Cadmium, which is most often plated from a cyanide solution, was identified by the respondents of the Users Survey to be of significant concern. At the time of the survey, 30 percent of the respondents performed cadmium plating using a cyanide bath and 2 percent used a non-cyanide bath. Ten percent of all respondents indicated that they have compliance difficulty with cadmium. Seventeen percent indicated that they felt there was a technology transfer insufficiency with respect to cadmium and 8 percent indicated that there was a need for better cadmium alternatives or control technologies.

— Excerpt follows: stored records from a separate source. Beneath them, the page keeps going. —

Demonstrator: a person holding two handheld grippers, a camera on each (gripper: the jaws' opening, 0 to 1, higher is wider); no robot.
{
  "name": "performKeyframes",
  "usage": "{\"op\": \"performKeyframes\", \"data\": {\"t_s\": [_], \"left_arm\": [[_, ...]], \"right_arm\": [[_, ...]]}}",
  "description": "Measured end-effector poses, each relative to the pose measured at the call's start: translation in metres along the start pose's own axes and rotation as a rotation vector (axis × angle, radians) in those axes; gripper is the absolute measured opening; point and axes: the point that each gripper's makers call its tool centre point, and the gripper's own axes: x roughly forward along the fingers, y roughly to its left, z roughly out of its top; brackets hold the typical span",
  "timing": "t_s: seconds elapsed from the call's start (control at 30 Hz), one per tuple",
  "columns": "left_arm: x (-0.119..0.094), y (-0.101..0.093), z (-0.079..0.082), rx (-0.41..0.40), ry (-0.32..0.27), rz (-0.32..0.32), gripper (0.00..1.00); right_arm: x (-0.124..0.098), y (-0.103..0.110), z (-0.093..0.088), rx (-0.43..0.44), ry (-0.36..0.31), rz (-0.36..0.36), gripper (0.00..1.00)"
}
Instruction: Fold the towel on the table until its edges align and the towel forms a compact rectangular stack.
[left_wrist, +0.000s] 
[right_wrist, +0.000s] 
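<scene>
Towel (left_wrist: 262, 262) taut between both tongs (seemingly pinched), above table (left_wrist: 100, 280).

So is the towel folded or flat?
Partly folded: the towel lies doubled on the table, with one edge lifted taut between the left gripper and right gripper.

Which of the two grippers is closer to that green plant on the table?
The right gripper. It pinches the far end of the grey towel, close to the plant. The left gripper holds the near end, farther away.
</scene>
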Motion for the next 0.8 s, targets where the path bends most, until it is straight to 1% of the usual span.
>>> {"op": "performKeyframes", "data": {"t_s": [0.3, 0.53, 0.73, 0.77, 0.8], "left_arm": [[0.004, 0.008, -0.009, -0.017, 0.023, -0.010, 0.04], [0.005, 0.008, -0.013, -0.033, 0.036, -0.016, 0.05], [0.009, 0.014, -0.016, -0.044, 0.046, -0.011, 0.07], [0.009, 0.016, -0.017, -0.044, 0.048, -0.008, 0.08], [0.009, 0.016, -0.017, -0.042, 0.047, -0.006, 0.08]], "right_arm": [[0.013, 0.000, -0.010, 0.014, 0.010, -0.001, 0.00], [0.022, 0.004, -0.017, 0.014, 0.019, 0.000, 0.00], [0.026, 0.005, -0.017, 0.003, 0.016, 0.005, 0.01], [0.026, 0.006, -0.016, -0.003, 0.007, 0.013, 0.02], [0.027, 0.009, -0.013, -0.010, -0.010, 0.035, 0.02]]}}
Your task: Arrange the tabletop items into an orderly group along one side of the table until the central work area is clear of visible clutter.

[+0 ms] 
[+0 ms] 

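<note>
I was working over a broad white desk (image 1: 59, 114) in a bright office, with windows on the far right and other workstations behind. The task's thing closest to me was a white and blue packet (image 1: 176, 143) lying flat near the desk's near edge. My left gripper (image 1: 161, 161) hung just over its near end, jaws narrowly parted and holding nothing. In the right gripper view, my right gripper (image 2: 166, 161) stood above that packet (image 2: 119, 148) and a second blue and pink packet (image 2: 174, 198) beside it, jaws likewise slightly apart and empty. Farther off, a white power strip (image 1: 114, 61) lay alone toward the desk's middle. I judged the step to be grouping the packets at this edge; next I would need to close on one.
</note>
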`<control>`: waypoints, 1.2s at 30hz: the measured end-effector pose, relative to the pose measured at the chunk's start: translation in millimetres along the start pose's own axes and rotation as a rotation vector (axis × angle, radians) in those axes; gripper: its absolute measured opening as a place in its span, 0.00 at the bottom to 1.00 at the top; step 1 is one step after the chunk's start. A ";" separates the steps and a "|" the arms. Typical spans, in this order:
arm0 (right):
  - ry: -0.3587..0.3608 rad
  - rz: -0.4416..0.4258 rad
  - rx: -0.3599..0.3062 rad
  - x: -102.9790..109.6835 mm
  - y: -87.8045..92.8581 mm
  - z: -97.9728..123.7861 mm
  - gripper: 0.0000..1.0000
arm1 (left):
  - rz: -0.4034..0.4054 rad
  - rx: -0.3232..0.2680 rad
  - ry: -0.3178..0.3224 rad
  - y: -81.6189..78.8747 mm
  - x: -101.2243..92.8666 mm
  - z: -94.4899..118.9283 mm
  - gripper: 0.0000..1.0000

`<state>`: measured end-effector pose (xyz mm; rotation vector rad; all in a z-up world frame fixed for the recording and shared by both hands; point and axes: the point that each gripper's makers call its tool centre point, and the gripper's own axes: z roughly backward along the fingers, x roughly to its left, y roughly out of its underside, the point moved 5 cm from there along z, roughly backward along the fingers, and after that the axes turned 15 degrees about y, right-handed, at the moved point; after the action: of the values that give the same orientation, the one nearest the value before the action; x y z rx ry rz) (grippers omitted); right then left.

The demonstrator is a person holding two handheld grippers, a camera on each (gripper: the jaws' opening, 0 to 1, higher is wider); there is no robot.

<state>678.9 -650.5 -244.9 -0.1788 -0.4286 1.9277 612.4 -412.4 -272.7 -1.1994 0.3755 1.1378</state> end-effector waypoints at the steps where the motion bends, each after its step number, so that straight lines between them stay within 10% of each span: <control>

Based on the results of the Users Survey, it is obvious that cadmium-cyanide plating is much more difficult to substitute for than cyanide-based plating in general (see Exhibit 5-5). Only 8 of the respondents (or approximately 8% of the cadmium platers) have successfully made this substitution, with another 8 (or approximately 8% of the cadmium platers) indicating partial success. Another 3 respondents (or approximately 3% of the cadmium platers) have successfully implemented a low-cyanide, low-cadmium substitute. No single cadmium substitute stood out as the most successful, with tin and tin alloys, zinc (non-cyanide), cobalt-zinc and zinc-iron being used. The primary problems with cadmium substitutes were: (1) customer acceptance; (2) the quality of the finish; and (3) their higher cost.

In addition to the plating shops that indicated they have substituted non-cadmium or low-cadmium processes for a conventional cadmium process, there were ten shops that indicated they have eliminated cadmium plating in order to meet environmental regulations.